PAC-Bayes with Backprop

We explore the family of methods "PAC-Bayes with Backprop" (PBB) to train probabilistic neural networks by minimizing PAC-Bayes bounds. We present two training objectives, one derived from a previously known PAC-Bayes bound, and a second one derived from a novel PAC-Bayes bound. Both training objectives are evaluated on MNIST and on various UCI data sets. Our experiments show two striking observations: we obtain competitive test set error estimates (~1.4% on MNIST) and at the same time we compute non-vacuous bounds with much tighter values (~2.3% on MNIST) than previous results. These observations suggest that neural nets trained by PBB may lead to self-bounding learning, where the available data can be used to simultaneously learn a predictor and certify its risk, with no need to follow a data-splitting protocol.

Exploration-Enhanced POLITEX

We study algorithms for average-cost reinforcement learning problems with value function approximation. Our starting point is the recently proposed POLITEX algorithm, a version of policy iteration where the policy produced in each iteration is near-optimal in hindsight for the sum of all past value function estimates. POLITEX has sublinear regret guarantees in uniformly-mixing MDPs when the value estimation error can be controlled, which can be satisfied if all policies sufficiently explore the environment.

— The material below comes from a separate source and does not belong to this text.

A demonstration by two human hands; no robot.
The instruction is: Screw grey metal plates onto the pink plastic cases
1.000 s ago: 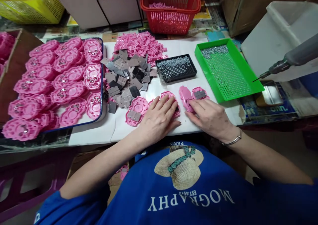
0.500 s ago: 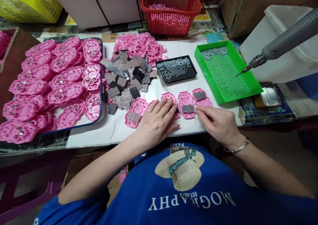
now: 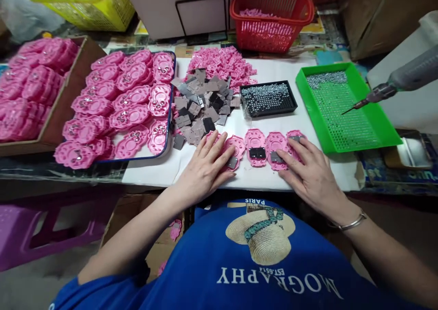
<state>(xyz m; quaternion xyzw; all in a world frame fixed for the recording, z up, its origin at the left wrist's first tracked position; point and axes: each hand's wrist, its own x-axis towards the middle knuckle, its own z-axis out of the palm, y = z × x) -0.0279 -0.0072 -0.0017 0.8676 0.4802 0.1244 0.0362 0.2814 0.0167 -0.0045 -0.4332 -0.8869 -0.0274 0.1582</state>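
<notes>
Several pink plastic plates lie in a row on white paper before me, each visible one bearing a small flat rectangular piece. My left hand (image 3: 205,166) rests flat over the leftmost plates, fingers spread, partly covering a pink plate (image 3: 236,146). In the middle, an uncovered pink plate (image 3: 255,139) carries a black rectangular piece (image 3: 257,153). My right hand (image 3: 310,173) lies with fingers stretched over the right end of the row, touching a pink plate (image 3: 276,140) with a grey piece (image 3: 275,157). The rightmost plate is mostly hidden under its fingers.
Behind the row lie grey and black pieces (image 3: 200,107) and small pink parts (image 3: 222,66). A black screw tray (image 3: 268,109) and green screw tray (image 3: 316,123) stand right, under an electric screwdriver (image 3: 383,91). Left are a blue-rimmed tray (image 3: 170,123) and cardboard box (image 3: 68,91).
My right hand has opened from a pinch and laid its fingers over the rightmost plates. My left hand has shifted toward the row's left end, uncovering middle plates. The view has turned left.
</notes>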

Unfortunately, this assumption is often unrealistic. Motivated by the rapid growth of interest in developing policies that learn to explore their environment in the lack of rewards (also known as no-reward learning), we replace the previous assumption that all policies explore the environment with that a single, sufficiently exploring policy is available beforehand. The main contribution of the paper is the modification of POLITEX to incorporate such an exploration policy in a way that allows us to obtain a regret guarantee similar to the previous one but without requiring that all policies explore environment. In addition to the novel theoretical guarantees, we demonstrate the benefits of our scheme on environments which are difficult to explore using simple schemes like dithering. While the solution we obtain may not achieve the best possible regret, it is the first result that shows how to control the regret in the presence of function approximation errors on problems where exploration is nontrivial. Our approach can also be seen as a way of reducing the problem of minimizing the regret to learning a good exploration policy. We believe that modular approaches like ours can be highly beneficial in tackling harder control problems.